Legal and contract documents

Legal documents have semantic units at the clause and section level. Clause-level chunking significantly outperforms paragraph chunking. Preserve clause numbers/references.

Tabular content (CSV, spreadsheets, database exports)

Tables don’t chunk well as text. Options:

Convert each row to a natural language description: “Product A: price $45.99, category Electronics, SKU 1234”
Chunk by logical row groups (all rows for a time period, all rows for a category)
Use structured retrieval (direct database query) instead of vector search for tabular data

PDFs from scanning

OCR output is noisy. Apply cleaning (fix common OCR errors, normalize whitespace) before chunking. Preserve page numbers in metadata for source citation.

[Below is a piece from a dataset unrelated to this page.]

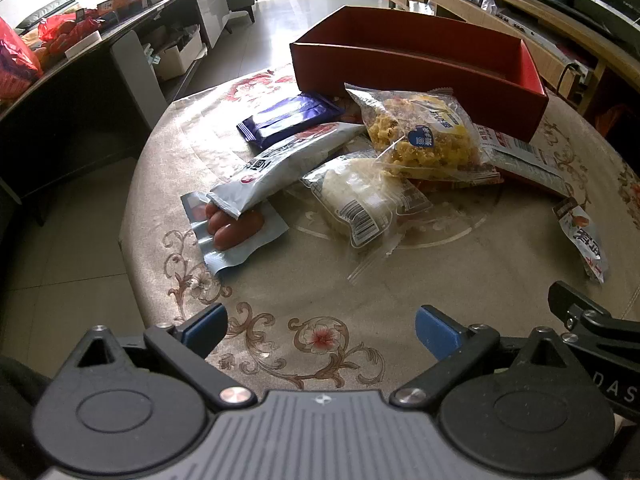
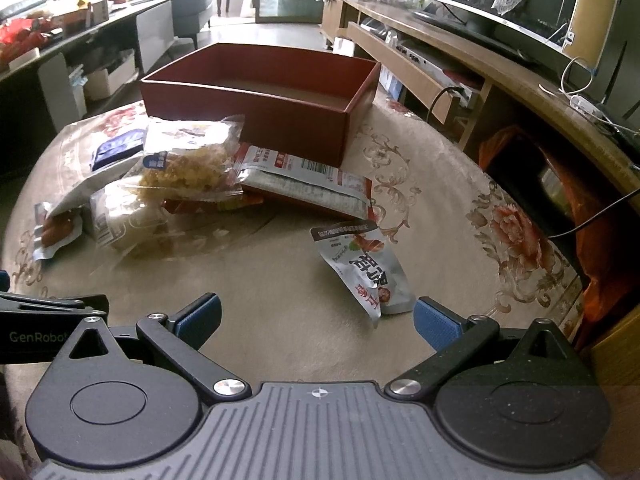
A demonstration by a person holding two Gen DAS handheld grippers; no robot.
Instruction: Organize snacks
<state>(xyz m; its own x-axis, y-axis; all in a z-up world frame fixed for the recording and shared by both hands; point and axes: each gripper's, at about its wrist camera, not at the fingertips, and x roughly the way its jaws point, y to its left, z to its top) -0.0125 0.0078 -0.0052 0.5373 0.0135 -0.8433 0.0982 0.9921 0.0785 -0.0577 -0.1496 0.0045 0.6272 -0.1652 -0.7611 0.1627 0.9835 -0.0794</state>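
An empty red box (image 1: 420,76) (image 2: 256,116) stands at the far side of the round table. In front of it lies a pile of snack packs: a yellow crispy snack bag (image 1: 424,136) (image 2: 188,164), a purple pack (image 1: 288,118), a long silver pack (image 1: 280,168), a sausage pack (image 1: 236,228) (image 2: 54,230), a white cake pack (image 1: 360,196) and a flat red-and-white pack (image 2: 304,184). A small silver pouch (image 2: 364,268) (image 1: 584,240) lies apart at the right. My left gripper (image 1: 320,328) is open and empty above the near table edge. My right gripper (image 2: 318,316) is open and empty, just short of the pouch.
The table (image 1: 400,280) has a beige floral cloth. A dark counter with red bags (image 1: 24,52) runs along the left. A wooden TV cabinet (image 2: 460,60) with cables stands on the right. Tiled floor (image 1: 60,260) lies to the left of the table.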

Metadata: the underused advantage

Every chunk should carry metadata that enhances retrieval and response quality:

{
  "chunk_id": "doc123_section2_para4",
  "text": "...",
  "metadata": {
    "document_id": "doc123",
    "document_title": "Returns and Refunds Policy",
    "section_title": "Digital Products",
    "page_number": 3,
    "date_updated": "2026-01-15",
    "chunk_index": 12,
    "parent_section_id": "doc123_section2"
  }
}

Source citation: Page numbers and section titles enable accurate source citation in responses (“According to the Refund Policy, Section: Digital Products…”).

Metadata filtering: Filter retrieval by document date, type, or source before semantic search. “Find policy information from documents updated after 2025-01-01.”

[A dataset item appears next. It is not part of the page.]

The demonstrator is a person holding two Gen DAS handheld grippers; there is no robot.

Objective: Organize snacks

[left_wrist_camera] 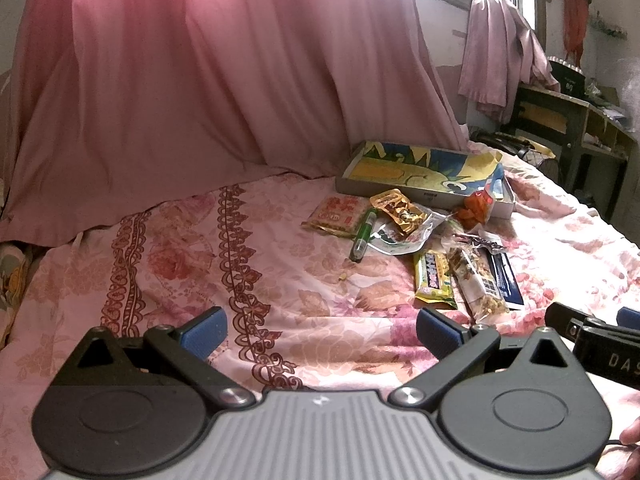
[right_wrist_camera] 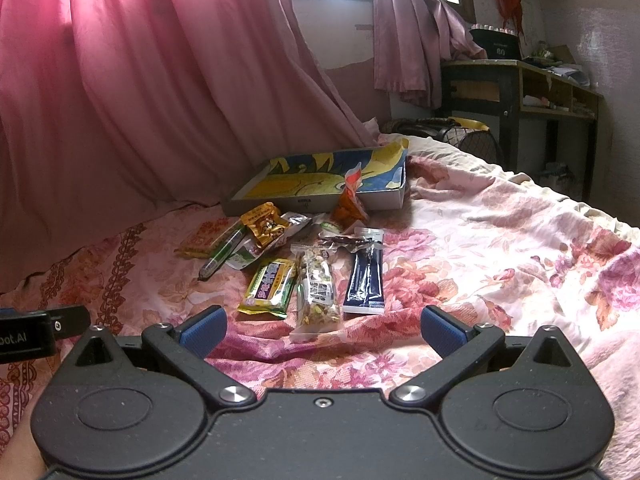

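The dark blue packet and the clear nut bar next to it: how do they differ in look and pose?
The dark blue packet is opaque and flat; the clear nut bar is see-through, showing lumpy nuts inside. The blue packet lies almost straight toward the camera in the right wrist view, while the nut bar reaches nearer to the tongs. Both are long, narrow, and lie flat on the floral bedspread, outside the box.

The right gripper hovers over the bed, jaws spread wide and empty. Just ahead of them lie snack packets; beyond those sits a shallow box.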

Debug and evaluation: Chunk IDs enable tracing which chunks influenced which responses — essential for evaluation and debugging.

Evaluating chunking quality

Retrieval hit rate: Given a question with a known answer in your corpus, does your retrieval return the chunk containing that answer in the top-3 results? Build a test set of question-answer pairs and measure hit rate.

Context sufficiency: Does the retrieved chunk contain enough context for the model to answer correctly? Run end-to-end Q&A evaluation and distinguish “retrieval missed” failures from “retrieval found relevant chunk but insufficient context” failures.

Chunk size distribution: Are your chunks consistently sized, or do you have many tiny and large chunks? High variance often signals structural parsing issues.

Human review sample: Periodically review retrieved chunks for sample queries. Do they look like what you’d want to send to the model?

Practical recommendation

For most new RAG systems, this is the order to try:

Structure-aware paragraph chunking — Good baseline for most document types. Implement first.
Header-based section splitting for structured documents — Apply headers before paragraph chunking.
Small-to-big (hierarchical) — Implement if you’re seeing “retrieved but not answered” failures. Often the single biggest quality improvement after initial setup.
Semantic chunking — Evaluate if you have diverse long documents and can afford the preprocessing cost.
Document-type-specific — Once you understand your document distribution, apply type-specific strategies.

Evaluate before and after each strategy change with your retrieval hit rate metric. Chunking improvements are often more impactful than embedding model improvements — optimize the thing that changes the most.